- Directed by: Lesli Linka Glatter
- Written by: Rick Ramage
- Produced by: Ted Field; Scott Kroopf; Diane Nabatoff;
- Starring: Kenneth Branagh; Madeleine Stowe; William Hurt; Neil Patrick Harris; Robert Loggia; Blythe Danner;
- Cinematography: Peter Sova
- Edited by: Jacqueline Cambas
- Music by: Stephen Endelman
- Distributed by: PolyGram Filmed Entertainment
- Release date: March 27, 1998;
- Running time: 110 minutes
- Country: United States
- Language: English
- Box office: $147,773

= The Proposition (1998 film) =

The Proposition is a 1998 American drama film directed by Lesli Linka Glatter and starring Madeleine Stowe, Kenneth Branagh, William Hurt and Robert Loggia.

==Plot==
A young man, Roger Martin, is propositioned by the lawyer of a wealthy businessman, Arthur Barret, to sleep with his wife Eleanor for a large sum, as the couple wish to have a child but Arthur is sterile. At the first attempt Eleanor does not fall pregnant, but subsequent efforts yield success. However, by then Roger is obsessed by Eleanor, believing he is madly in love, even though she makes it clear it is only a business arrangement and that she loves her husband. Arthur bans Roger from seeing Eleanor again, but Roger then threatens to expose the scheme, bringing disgrace to the family. Arthur then phones his lawyer to tell him of the problems Roger is causing.

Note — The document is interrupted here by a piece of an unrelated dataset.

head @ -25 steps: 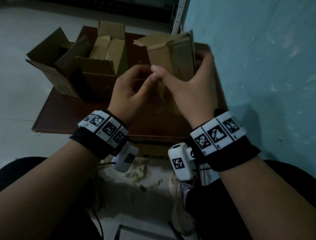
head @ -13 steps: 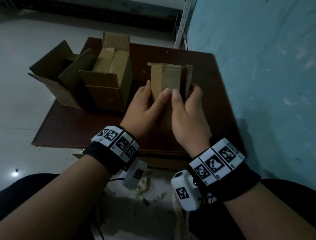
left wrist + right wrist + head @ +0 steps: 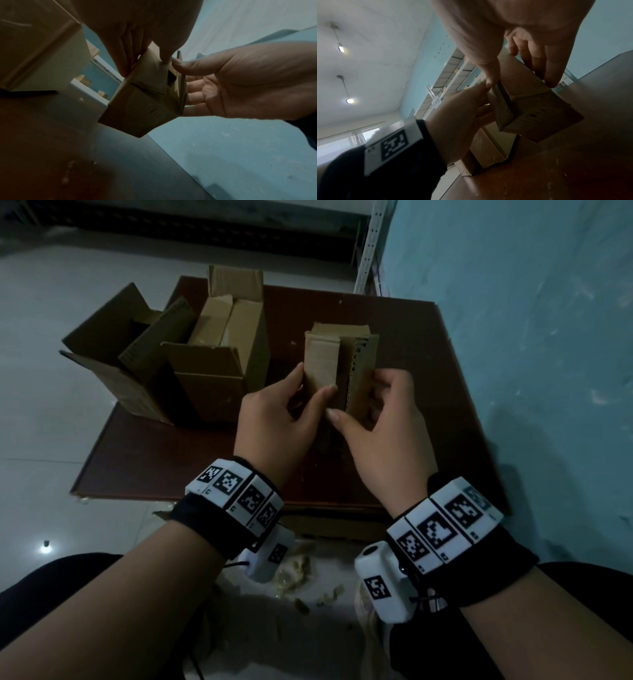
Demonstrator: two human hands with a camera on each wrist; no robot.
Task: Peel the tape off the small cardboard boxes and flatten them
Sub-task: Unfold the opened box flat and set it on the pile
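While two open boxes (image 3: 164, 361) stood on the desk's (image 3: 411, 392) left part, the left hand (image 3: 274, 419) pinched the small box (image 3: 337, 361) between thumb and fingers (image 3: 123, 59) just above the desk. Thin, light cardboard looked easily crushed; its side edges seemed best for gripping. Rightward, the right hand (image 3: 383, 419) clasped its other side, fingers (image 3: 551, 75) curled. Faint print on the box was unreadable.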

A young priest, Father Michael McKinnon, arrives in the parish and is introduced by the Senior priest to the Barrets as “his favourite family in the whole world” as they make large donations to the church. He is told to “befriend” them, but keeps declining their dinner invitations. Eventually he accepts, but ends up in an argument with Arthur about his brother's financial investment with Nazi Germany. The furious Arthur throws him from his house, but Michael reveals that he is the son of his brother, i.e. Arthur's nephew.

Eleanor seems drawn to Michael, and goes to assist him with a pauper's burial. Michael says that he always looks at the dead faces, and remembers them always. He opens the coffin, and Eleanor recognizes the face of Roger! In her shock she staggers backwards and falls into the empty grave. She is very traumatized and loses the baby. In the following days she shuns her husband, believing that he had Roger killed out of jealous hatred. Eventually she relents and they are reconciled.

But then Eleanor starts to see more of Father Michael, and they develop a relationship which leads to love. Arthur has a lady running the house, Syril, who realizes that Eleanor is seeing Michael. She tells Arthur of this, but encourages him to allow it, as Eleanor can then fall pregnant again. One night Michael comes to the Barret mansion and breaks in to find Eleanor. Syril sees this happening but doesn't prevent it. Eleanor then finds herself pregnant again, this time with Michael's child. But she abruptly ends her relationship with him, and refuses to see him again.
When Eleanor begins to give birth she is in agony, and thinks she may not survive. She sends for Father Dryer to minister last rites to her, but he is out of town. So Michael goes instead, but before the baby is born she dies. However the doctor is able to complete the delivery, with Michael assisting, and twins are born. Michael tells Arthur that they are his children, and that he will be taking them with him to England – No Negotiation!
As Eleanor is lying in her coffin in the church, Michael comes to see her, but is stopped when he realizes that Arthur and Syril are at the coffin. He stops short, and overhears Arthur asking Syril why she killed Roger. She explains that she poisoned him once Eleanor conceived as a favour to Arthur, whom she loves. Arthur refuses to accept her, and Michael then agrees to negotiate a compromise. A deal is reached, in which Arthur keeps the children, naming one Michael, while Michael remains at the Boston church. But Arthur has a large funeral for Eleanor – with an empty coffin, whilst Michael buries her in a pauper's coffin and grave. Afterwards Arthur brings some flowers to her grave, and says that she would have preferred that burial.

==Cast==
- Kenneth Branagh as Father Michael McKinnon
- Madeleine Stowe as Eleanor Barret
- William Hurt as Arthur Barret
- Robert Loggia as Hannibal Thurman
- Blythe Danner as Syril Danning
- Ken Cheeseman as Wayne Fenton
- Josef Sommer as Father Dryer
- Neil Patrick Harris as Roger Martin
- Thomas Downey as Torrey Harrington
- Michael Bradshaw as The Butler

==Reception==
The Proposition was poorly received by critics and flopped at the box office upon its limited release.

==Filming locations==
Church scenes were filmed at Emmanuel Episcopal Church, Boston. Scenes for the Barret's estate were filmed at Castle Hill (Ipswich, Massachusetts).